*Goal of the exercise*. From the data that follows, print exactly the lines starting at the one containing "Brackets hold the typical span" and ending at the one containing "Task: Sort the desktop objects"; include both of them and nothing more.

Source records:
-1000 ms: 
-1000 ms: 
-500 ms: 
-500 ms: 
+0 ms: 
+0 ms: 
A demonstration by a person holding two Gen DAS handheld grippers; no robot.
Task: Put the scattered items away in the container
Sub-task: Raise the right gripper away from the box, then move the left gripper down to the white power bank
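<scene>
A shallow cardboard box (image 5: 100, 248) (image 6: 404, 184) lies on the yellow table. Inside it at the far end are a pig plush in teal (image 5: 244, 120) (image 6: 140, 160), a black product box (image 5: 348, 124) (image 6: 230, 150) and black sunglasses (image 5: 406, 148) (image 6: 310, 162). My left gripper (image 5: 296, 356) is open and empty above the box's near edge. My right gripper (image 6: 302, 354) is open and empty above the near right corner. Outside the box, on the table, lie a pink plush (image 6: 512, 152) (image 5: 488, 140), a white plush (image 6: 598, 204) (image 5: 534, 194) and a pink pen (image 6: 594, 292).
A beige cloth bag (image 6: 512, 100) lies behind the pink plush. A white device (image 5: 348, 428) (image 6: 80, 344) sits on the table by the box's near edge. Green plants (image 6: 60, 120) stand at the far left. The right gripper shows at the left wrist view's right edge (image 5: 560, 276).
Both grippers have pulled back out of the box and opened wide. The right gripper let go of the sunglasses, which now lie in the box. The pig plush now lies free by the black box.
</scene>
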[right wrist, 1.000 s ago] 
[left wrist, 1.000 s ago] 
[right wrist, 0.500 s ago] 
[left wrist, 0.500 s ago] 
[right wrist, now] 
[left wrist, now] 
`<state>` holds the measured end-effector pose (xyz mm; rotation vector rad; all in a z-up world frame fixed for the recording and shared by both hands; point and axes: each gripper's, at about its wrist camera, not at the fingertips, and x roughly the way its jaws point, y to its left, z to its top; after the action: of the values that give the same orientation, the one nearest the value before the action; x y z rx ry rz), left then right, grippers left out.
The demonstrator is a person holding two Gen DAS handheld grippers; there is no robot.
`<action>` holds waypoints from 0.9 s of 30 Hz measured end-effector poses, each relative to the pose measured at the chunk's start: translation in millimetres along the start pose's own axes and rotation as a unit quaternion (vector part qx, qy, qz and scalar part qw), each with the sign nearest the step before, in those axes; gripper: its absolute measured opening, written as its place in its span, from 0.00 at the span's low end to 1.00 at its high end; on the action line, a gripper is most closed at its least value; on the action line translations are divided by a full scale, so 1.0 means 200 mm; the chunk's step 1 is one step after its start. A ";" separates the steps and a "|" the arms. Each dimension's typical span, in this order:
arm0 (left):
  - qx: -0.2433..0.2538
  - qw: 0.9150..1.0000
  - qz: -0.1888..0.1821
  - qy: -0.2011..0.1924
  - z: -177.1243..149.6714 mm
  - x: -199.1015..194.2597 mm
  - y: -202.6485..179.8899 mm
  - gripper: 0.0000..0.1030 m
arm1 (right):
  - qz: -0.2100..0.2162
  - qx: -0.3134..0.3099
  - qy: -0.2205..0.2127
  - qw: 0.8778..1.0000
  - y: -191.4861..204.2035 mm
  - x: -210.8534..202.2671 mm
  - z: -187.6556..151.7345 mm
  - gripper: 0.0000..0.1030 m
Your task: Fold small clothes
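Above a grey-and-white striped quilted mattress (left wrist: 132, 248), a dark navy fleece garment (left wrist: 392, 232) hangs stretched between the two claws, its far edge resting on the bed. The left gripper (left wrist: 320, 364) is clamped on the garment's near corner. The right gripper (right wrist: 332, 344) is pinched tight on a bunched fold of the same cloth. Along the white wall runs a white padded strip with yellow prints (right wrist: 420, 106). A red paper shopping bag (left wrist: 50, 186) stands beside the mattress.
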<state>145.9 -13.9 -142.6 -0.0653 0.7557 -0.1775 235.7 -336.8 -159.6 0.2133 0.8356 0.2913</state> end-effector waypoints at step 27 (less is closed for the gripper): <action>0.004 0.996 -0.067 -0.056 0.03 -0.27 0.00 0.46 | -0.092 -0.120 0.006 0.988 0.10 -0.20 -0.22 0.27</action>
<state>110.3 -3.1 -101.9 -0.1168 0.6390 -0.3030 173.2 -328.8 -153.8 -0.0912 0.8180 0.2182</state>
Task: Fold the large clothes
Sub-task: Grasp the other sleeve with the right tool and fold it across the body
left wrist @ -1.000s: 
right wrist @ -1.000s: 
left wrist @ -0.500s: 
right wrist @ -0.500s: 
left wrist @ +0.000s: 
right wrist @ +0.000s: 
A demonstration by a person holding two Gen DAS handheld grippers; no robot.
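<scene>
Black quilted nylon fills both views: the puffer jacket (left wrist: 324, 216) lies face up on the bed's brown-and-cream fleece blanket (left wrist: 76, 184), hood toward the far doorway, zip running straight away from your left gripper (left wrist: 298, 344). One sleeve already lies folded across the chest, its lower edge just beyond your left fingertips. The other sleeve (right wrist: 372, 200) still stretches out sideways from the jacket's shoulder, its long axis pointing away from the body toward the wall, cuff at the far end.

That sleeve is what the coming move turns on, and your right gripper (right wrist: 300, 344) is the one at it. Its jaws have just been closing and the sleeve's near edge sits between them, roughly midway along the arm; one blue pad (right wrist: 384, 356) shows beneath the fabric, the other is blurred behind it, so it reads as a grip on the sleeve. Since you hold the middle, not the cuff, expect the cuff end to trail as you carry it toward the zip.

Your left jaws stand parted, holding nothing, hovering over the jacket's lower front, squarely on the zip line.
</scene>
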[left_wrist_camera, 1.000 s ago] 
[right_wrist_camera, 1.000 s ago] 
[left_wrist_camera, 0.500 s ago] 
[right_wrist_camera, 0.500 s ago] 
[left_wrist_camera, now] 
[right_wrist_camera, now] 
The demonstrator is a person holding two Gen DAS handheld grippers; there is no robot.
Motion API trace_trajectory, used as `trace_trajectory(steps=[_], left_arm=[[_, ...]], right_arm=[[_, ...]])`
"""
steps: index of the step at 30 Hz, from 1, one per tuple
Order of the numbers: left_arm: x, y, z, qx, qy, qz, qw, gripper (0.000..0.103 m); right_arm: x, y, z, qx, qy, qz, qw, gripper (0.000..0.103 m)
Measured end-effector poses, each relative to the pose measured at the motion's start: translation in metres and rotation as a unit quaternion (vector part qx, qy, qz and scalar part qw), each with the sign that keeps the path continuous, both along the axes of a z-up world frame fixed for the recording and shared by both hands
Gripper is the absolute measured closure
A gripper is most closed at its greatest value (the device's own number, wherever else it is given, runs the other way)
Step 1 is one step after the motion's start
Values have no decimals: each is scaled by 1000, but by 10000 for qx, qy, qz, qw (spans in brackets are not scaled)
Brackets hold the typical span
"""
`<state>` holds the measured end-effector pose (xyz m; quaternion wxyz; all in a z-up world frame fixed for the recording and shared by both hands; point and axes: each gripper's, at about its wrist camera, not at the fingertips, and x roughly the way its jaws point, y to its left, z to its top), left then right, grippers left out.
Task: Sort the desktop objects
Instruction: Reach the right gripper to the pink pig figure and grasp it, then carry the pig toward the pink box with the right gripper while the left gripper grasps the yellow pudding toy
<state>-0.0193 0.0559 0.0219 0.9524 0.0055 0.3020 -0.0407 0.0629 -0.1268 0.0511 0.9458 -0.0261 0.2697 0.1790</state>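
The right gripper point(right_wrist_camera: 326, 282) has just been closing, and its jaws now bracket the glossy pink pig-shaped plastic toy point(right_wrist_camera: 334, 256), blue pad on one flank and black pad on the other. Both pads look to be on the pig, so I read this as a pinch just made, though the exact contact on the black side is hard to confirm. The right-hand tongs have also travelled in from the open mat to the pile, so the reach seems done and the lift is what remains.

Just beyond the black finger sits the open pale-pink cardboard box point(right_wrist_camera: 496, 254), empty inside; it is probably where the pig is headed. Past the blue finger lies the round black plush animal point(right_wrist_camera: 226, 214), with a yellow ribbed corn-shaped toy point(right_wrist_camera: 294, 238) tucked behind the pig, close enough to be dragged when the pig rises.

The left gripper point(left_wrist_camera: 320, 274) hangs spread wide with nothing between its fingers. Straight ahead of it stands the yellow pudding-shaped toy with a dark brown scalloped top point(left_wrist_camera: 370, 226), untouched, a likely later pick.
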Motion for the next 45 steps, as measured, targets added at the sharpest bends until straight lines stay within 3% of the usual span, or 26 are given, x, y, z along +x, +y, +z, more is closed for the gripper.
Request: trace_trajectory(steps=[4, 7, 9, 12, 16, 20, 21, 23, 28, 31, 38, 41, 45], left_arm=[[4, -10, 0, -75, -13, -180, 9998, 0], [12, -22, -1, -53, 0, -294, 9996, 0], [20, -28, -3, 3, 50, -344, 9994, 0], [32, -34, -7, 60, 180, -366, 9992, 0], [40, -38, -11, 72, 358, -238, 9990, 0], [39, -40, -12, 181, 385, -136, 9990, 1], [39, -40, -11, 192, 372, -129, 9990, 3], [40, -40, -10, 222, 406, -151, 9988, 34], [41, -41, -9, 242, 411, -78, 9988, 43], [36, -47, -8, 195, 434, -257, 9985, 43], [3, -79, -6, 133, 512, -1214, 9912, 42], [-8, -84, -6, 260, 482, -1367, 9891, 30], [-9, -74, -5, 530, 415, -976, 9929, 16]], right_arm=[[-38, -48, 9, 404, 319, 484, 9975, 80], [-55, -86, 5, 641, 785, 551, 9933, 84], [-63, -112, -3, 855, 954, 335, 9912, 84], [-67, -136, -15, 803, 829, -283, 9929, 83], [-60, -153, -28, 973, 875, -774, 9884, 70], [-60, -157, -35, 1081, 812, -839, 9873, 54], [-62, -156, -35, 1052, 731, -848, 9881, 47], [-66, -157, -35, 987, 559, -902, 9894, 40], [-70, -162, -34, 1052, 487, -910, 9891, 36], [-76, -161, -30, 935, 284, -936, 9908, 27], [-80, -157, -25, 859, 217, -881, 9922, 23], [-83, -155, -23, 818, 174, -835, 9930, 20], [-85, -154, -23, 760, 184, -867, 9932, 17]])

*Output for this task*.
Brackets hold the typical span
"""
`<state>` holds the measured end-effector pose (xyz m; quaternion wxyz; all in a z-up world frame fixed for the recording and shared by both hands; point and axes: each gripper's, at about its wrist camera, not at the fingertips, and x roughly the way its jaws point, y to its left, z to its top), left then right, grippers left out.
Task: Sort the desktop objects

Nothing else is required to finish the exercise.